● **Exercise**: Search the records for the word "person" and pick out every line that has it.

*** Material supplied Section Begins ***

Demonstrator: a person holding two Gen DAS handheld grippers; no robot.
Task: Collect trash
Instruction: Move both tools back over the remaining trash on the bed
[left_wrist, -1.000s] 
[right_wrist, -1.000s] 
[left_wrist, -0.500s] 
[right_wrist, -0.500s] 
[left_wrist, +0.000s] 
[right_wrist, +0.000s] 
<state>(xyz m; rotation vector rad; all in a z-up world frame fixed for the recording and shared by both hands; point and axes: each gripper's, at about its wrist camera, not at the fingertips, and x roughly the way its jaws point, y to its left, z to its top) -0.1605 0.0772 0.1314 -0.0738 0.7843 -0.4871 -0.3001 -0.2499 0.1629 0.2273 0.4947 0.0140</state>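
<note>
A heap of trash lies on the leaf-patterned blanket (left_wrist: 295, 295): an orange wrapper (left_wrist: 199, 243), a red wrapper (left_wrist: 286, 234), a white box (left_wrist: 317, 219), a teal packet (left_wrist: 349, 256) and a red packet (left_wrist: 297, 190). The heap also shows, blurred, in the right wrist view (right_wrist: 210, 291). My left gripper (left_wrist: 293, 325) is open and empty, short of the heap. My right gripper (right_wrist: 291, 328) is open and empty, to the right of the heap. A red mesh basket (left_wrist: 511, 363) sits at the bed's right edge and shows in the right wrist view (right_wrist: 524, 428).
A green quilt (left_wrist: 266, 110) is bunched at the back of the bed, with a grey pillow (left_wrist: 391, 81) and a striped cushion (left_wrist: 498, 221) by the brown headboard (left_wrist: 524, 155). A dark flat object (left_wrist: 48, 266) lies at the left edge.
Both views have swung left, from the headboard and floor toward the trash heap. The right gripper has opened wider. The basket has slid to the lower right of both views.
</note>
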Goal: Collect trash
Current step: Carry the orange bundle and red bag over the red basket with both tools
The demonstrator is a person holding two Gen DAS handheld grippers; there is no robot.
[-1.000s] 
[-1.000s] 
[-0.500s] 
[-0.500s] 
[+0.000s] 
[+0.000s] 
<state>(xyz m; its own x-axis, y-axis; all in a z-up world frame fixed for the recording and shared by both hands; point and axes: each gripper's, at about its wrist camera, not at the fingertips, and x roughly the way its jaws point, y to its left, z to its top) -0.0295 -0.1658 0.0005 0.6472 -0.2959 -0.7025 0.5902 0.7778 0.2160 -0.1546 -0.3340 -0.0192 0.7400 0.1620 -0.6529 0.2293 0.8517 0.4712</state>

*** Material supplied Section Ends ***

● **Response to the exercise**:
Demonstrator: a person holding two Gen DAS handheld grippers; no robot.
The demonstrator is a person holding two Gen DAS handheld grippers; there is no robot.

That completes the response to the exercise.